## TASK DIRECTIONS
The lines from the start of the data through the line containing "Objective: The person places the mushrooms" are to be reproduced exactly, both ends included.

(Collected data entries)
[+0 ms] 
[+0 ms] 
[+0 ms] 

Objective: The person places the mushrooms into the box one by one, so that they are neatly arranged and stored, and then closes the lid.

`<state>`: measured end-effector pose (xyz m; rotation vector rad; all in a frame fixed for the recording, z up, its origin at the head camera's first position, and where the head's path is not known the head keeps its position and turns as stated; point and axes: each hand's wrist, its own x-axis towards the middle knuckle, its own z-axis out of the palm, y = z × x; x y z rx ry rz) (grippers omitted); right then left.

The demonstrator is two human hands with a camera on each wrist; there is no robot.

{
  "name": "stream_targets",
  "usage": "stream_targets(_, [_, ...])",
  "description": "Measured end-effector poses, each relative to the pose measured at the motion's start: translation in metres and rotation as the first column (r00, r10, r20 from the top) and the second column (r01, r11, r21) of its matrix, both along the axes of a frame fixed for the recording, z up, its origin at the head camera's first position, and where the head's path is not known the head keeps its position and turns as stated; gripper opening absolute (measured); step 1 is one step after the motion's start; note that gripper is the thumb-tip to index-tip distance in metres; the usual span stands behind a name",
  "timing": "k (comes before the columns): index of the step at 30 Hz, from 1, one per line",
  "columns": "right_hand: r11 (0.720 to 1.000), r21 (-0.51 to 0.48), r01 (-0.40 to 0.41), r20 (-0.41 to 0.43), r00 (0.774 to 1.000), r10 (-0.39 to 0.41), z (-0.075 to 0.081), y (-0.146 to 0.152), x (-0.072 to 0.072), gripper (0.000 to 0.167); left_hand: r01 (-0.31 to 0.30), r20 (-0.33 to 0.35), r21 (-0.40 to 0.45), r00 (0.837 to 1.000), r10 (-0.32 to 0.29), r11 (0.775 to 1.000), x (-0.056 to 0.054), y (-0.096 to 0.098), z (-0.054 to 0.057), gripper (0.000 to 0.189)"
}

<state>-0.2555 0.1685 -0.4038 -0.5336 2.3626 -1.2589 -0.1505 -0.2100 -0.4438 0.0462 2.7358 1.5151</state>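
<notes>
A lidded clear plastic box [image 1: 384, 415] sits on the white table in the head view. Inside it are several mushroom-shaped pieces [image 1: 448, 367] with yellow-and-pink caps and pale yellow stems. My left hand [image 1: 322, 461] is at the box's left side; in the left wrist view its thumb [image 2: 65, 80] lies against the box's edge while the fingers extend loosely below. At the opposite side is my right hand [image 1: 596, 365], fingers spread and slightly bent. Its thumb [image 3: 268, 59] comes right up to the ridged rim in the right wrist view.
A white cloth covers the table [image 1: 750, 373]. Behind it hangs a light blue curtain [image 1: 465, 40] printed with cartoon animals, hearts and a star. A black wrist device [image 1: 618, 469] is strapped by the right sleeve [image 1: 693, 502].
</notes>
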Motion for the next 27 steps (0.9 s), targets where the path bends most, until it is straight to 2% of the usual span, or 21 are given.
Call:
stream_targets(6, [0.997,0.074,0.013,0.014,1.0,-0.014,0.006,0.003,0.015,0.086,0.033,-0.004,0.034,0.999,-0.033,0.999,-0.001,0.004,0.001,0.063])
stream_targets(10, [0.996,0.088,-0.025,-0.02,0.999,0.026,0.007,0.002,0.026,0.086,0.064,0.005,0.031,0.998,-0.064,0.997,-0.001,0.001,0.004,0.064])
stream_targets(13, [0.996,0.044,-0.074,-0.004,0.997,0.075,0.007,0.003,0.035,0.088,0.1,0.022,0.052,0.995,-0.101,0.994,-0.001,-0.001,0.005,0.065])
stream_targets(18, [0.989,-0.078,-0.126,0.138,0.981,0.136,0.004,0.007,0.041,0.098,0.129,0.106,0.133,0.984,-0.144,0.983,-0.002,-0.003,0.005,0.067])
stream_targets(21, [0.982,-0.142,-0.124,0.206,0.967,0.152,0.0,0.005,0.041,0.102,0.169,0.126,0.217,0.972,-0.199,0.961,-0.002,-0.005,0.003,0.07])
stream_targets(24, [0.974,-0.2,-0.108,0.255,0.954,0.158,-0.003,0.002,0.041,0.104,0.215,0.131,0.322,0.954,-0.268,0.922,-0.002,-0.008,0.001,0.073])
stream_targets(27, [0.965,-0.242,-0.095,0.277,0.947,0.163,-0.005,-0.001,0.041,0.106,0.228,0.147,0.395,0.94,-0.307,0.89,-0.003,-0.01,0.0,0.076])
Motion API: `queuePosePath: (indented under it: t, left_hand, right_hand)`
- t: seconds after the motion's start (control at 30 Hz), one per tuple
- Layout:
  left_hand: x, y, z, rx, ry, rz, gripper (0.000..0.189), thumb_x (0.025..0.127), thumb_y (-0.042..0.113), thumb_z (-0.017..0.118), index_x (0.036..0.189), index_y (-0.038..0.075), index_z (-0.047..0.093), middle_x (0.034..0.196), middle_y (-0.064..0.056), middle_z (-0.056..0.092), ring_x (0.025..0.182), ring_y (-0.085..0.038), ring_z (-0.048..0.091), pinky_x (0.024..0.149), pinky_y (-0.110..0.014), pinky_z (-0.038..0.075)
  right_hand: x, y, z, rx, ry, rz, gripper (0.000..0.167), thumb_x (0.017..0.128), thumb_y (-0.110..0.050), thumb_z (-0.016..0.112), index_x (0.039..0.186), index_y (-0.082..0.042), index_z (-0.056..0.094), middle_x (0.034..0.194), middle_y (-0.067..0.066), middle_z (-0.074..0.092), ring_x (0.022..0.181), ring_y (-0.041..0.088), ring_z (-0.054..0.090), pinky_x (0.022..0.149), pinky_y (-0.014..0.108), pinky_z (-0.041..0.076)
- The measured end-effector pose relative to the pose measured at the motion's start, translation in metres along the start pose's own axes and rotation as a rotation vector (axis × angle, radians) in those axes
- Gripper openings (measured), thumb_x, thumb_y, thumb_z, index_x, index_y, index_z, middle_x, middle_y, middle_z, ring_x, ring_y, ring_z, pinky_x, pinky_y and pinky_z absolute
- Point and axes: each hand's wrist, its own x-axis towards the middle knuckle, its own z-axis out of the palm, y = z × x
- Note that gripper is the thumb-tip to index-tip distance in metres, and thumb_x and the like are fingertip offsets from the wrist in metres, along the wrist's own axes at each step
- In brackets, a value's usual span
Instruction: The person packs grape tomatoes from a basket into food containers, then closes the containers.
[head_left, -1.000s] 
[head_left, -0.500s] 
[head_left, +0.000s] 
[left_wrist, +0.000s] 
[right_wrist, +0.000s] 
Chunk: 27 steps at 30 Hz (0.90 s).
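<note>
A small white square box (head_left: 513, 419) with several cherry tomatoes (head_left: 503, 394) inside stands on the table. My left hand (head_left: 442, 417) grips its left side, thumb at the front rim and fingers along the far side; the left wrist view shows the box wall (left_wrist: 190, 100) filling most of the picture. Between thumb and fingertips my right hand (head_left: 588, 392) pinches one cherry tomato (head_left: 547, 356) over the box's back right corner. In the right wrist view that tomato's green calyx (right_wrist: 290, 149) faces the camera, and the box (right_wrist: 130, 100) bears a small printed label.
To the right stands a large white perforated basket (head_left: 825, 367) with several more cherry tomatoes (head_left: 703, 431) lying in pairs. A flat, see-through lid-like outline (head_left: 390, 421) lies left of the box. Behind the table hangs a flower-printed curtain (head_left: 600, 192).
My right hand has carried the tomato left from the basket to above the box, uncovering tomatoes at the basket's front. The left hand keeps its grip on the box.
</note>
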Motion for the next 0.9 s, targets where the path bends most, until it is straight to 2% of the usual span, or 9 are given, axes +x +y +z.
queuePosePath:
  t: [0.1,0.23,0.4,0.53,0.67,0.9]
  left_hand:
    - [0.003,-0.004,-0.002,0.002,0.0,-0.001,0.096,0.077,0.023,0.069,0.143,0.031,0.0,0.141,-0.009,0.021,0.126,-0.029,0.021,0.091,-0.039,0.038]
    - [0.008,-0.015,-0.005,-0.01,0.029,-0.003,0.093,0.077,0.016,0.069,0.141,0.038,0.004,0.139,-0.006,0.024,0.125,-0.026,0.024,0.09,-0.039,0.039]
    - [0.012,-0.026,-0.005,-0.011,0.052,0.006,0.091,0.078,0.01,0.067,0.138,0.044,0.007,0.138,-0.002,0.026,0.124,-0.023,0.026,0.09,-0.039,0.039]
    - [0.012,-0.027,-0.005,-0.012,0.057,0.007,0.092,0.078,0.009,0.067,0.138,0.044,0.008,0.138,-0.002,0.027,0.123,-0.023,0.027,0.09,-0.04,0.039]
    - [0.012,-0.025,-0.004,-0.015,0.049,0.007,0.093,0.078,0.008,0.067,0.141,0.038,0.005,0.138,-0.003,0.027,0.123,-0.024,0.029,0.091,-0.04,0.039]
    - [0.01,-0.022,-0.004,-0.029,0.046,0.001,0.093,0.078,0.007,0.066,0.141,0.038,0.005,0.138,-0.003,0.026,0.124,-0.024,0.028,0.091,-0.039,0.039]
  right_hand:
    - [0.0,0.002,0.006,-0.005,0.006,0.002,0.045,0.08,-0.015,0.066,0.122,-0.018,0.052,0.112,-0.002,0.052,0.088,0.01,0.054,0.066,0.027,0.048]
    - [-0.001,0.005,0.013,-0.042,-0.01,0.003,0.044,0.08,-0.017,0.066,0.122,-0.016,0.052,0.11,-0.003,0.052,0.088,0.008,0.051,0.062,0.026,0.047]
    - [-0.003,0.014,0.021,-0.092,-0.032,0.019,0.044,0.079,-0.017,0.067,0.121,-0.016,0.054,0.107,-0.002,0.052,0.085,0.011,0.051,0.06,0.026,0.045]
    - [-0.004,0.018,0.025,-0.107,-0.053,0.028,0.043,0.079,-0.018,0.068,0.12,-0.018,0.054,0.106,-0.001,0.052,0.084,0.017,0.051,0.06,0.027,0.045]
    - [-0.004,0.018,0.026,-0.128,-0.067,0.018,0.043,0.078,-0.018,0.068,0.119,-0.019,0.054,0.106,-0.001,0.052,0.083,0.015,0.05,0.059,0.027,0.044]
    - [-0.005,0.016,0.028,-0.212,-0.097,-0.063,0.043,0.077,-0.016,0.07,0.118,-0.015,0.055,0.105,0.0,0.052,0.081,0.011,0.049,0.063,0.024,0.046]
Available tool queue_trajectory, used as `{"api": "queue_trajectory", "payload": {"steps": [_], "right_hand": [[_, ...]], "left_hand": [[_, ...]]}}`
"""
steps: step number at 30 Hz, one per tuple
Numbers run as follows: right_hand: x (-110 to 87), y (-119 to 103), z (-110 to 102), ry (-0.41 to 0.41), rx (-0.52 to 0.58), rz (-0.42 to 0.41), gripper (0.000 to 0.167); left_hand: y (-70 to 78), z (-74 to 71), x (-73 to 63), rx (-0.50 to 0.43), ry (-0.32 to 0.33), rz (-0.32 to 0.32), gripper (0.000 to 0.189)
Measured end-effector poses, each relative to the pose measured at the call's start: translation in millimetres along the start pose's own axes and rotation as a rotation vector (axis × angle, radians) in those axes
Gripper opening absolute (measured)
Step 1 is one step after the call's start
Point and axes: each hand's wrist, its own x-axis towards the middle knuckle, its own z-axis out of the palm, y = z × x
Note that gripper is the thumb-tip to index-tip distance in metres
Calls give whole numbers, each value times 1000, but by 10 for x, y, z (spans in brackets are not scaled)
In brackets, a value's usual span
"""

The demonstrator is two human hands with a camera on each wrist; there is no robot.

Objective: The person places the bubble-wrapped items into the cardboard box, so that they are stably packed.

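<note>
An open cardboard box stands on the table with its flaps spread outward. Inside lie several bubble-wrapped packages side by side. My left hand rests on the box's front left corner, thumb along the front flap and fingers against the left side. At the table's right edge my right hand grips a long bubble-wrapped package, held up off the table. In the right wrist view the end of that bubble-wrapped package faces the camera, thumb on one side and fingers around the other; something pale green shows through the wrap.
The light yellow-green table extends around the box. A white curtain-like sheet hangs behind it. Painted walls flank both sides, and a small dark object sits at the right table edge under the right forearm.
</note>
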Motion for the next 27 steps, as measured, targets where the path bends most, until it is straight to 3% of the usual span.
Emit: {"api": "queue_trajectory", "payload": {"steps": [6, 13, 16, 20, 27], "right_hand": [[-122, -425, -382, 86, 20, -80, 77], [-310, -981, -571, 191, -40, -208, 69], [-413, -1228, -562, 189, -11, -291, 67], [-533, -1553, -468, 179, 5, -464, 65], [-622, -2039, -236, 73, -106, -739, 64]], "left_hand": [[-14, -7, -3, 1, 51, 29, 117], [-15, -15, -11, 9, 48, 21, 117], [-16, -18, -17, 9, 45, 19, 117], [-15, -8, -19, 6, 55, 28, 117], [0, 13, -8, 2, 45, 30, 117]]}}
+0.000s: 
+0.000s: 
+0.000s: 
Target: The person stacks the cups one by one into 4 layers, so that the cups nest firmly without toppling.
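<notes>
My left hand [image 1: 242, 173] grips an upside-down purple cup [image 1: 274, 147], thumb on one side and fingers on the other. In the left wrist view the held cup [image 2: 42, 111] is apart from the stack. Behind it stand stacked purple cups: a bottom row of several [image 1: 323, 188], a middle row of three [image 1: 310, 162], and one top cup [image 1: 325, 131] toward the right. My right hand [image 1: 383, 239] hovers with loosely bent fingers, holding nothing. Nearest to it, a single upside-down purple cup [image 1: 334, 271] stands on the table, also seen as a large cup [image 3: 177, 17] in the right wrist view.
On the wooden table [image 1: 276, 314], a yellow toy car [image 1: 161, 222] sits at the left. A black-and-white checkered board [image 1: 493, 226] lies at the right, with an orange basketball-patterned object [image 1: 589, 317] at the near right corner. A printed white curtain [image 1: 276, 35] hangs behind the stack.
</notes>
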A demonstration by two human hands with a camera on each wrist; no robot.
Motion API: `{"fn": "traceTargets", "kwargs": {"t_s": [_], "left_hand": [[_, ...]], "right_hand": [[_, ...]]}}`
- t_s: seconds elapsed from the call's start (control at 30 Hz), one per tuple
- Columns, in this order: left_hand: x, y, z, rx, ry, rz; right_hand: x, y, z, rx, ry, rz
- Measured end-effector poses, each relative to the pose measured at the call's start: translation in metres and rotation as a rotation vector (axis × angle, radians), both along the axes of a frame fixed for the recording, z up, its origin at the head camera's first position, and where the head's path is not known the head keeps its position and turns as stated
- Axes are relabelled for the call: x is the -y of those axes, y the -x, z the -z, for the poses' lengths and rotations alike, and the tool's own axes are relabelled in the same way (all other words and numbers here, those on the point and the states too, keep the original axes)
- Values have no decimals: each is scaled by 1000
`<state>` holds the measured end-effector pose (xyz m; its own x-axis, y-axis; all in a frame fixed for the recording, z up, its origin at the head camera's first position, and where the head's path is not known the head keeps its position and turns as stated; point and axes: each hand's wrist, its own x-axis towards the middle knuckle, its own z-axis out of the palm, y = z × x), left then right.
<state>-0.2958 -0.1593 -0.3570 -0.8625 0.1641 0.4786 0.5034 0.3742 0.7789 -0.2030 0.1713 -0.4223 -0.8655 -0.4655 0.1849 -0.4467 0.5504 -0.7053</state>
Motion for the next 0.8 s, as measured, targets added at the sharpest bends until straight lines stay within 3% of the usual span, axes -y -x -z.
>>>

## TASK SOLUTION
[+0 ms] 
[+0 ms] 
[+0 ms] 

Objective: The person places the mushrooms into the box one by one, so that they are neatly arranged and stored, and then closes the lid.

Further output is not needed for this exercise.